Research - Prof. dr. E. Helena Houvenaghel

MishMash

Writing Mish-Mash
Angelina Muñiz-Huberman

Writer-in-Residence:
Houvenaghel is selected as Writer-in-Residence 2021-22 by the Taller de Teoría y Crítica Literaria Diana Morán, which was founded in 1984 to promote and stimulate the study of Latin American Literature from a Gender Perspective. During her time at the Taller Diana Morán, Houvenaghel will forge interactions with the scholars and participants at the Taller Diana Morán and finish the book Escribir Mish Mash en el exilio: Angelina Muñiz-Huberman.

In 2018, the Spanish-Mexican Jewish writer Angelina Muñiz-Huberman (1936, France) received the annual National Prize for Arts and Sciences (Mexico) for her contribution to two fields: 1) the dissemination of the Sephardic culture in Mexico (via her research on medieval Hispano-Hebrew literary tradition and on Jewish mysticism) and 2) the innovation of the conventional literary genres (via the constant blending of literary genres, via the introduction of the neo-historical novel in Mexico and via the creation of the new genre called ‘pseudomemories’).

This second, innovative contribution is the heart of Muñiz-Huberman’s writing. The dissipation of limits between genres is one of the most constant features of the Hispanic-Mexican author’s literary production. It permeates her work from her first publication in 1972, Morada interior (Inner Abode), to her most recent writing, El ultimo faro (The last lighthouse), in 2019. Muñiz-Huberman is conscious of this constant and considers “not abiding by the rules of any genre” as an essential feature of her work: “I think that is one of my characteristics since I started writing: not sticking to the rules, to what is established, I like to skip everything” (as cited in Montaño Garfias, 2017: 18.06).

Houvenaghel refers to this hybridity with the Yiddish term mish-mash, a word Muñiz-Huberman uses on the last page of Los Esperandos (Those who wait, 2017), where she defines her book as a “mish-mash”. She hopes that if this “eccentric book” gets published, it will be an example that “in literary matters, transgression is what is advisable to […] open up horizons” (2017: 359).

Hybridity is thus central to Muñiz-Huberman’s practicing and thinking about literature. But why and how? What are the underlying reasons for this hybridity? What tension exists between this innovative writing and her connection to the Jewish tradition? How is this hybridity realized in her work? How does Angelina Muñiz-Huberman develop hybridity and brings it to deeper level? Houvenaghel zooms in on Angelina Muñiz-Huberman’s contribution to moving forward literature via generic experimentation. See: the book publication Making Mish-Mash (See: Table of contents).
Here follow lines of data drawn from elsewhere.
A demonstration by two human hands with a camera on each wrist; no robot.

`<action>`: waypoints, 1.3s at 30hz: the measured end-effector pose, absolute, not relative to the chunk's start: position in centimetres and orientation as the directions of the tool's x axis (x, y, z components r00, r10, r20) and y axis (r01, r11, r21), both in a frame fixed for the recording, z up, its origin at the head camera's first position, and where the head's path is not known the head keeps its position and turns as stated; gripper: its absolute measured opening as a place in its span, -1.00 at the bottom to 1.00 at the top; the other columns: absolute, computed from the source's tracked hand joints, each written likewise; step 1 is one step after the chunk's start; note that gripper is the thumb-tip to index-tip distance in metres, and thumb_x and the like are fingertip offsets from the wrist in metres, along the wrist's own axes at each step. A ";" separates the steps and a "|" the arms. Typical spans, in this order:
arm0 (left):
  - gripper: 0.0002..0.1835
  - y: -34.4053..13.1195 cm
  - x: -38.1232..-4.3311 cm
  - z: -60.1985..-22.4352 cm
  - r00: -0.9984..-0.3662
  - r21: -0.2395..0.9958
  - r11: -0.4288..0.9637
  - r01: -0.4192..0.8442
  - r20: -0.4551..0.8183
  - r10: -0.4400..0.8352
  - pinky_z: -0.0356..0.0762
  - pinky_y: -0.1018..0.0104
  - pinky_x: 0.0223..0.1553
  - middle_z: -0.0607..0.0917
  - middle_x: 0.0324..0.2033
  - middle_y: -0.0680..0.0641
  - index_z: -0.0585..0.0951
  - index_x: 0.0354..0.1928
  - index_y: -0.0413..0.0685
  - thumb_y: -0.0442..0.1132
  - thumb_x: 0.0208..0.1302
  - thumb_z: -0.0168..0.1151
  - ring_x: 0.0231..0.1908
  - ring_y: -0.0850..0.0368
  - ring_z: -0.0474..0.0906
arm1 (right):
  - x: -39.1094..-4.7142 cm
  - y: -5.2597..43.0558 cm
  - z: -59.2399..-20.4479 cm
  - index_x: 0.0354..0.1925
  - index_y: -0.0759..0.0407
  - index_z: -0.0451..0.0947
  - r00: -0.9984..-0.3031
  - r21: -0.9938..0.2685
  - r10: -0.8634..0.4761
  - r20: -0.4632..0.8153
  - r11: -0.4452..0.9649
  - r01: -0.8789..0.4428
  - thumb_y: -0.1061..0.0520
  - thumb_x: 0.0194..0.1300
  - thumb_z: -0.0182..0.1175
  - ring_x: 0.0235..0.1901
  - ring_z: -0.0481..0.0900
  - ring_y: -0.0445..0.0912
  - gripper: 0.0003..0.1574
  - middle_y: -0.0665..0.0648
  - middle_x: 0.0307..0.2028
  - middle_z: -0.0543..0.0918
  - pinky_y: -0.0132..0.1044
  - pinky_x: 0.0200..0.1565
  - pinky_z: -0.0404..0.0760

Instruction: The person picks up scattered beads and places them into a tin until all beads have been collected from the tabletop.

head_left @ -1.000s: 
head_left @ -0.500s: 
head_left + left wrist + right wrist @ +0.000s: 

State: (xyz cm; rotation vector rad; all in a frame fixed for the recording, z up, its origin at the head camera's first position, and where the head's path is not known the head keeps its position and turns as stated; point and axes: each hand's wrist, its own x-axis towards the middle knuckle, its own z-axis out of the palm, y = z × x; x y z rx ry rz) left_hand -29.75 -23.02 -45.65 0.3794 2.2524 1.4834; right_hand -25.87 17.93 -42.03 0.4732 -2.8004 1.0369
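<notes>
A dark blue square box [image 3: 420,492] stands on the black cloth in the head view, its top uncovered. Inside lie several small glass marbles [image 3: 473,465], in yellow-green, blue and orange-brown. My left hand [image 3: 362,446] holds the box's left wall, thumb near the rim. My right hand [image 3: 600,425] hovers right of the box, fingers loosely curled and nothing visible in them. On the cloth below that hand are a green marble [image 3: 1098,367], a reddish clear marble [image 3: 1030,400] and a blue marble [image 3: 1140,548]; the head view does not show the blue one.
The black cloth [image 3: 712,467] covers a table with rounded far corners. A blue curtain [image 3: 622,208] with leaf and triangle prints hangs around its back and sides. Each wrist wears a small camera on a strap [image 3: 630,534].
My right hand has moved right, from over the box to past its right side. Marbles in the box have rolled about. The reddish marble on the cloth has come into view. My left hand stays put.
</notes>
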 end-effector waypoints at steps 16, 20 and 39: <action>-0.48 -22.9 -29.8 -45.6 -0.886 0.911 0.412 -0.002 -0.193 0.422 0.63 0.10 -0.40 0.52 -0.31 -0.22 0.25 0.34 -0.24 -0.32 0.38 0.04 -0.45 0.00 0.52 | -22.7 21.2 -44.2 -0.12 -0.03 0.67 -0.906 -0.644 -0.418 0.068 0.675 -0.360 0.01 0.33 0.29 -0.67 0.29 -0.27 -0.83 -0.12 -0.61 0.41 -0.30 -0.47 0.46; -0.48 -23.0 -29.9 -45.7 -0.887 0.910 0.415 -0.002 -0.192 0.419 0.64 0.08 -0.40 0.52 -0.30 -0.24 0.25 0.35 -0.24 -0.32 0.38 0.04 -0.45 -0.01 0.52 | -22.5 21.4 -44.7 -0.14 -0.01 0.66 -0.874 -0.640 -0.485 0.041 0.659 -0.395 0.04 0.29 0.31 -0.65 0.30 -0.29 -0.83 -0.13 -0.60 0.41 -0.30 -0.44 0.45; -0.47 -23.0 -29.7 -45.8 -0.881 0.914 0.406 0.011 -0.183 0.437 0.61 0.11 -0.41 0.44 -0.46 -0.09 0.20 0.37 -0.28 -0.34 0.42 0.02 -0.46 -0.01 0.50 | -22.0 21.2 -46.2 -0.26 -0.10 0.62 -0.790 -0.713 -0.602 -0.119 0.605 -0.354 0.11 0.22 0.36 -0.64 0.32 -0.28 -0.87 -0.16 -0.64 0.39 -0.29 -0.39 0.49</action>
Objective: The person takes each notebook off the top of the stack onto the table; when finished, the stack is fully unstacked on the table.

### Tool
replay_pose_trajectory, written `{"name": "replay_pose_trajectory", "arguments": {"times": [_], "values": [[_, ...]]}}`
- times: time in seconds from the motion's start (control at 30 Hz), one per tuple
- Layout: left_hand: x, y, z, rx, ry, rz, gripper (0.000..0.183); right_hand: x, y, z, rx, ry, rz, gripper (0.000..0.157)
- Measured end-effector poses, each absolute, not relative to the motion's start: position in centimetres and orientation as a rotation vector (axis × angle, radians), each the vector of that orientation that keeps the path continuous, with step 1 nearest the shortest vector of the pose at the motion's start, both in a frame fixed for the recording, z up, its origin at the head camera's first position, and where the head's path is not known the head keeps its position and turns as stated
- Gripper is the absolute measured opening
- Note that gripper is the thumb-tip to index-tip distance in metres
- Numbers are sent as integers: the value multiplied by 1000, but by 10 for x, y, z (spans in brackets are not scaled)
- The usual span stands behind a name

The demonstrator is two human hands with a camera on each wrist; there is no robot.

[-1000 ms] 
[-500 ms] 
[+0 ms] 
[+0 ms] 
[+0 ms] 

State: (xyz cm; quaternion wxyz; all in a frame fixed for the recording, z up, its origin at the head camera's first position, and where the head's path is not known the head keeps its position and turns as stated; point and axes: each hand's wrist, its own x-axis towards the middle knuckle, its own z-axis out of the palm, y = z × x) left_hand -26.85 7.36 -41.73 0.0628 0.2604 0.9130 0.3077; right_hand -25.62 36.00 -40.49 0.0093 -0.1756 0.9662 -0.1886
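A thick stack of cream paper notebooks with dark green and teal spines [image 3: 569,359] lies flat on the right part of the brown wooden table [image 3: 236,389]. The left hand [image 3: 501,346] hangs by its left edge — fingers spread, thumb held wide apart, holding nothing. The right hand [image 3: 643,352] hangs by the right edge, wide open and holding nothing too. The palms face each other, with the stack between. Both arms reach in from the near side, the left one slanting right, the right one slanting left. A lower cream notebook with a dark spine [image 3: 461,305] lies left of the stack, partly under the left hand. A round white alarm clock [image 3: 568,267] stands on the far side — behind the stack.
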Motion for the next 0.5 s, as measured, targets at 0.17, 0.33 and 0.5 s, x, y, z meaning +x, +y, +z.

The comparative study Generic hybridity in the mirror: Angelina Muñiz-Huberman and María Zambrano reflects on the significance of generic hybridity via a comparison between Muñiz-Huberman’s work and the work by the Spanish philosopher Maria Zambrano. This comparative perspective highlights two complementary sides of Muñiz-Huberman’s generic hybridity. From the perspective of modern conventions that set norms in philosophy and literature, generic hybridity is justified as a way to innovate by transgressing borders. From the angle of Antiquity and mysticism, on the other hand, generic hybridity is motivated as a path to restore the unity of Orpheus’ mythical language, that reconciles poetry, religion and philosophy, on the other.

In the article “Topography of the exclusion of the other”, I study the work by Jewish-Mexican writer Angelina Muñiz-Huberman (France, 1936) from an ethical perspective. Muñiz-Huberman’s work stands out for two contributions: one of a thematic nature, namely the reflection on the exclusion of the other, and the other of a formal nature, namely ‘transgeneric’ writing via the fusion of literary genres. How are these contributions related to each other? One of Muñiz-Huberman’s early works, Tierra adentro (Inland, 1977), seems to point out toward a process of mutual reinforcement in which the allegory plays a key role. Tierra adentro (Inland, 1977), on the literal level, tells how a Sephardic Jew is expulsed and makes his way from the Spain of the Golden Age to the Holy Land. On the secondary level, it simultaneously evokes the persecution of the Askhenazi Jews in the 20th century. The allegorical mode encourages an ethical reflection on the repetitive character of the expulsion and persecution of the other, represented by the Jewish community, throughout history and simultaneously stimulates the fusion of the traditional literary genres.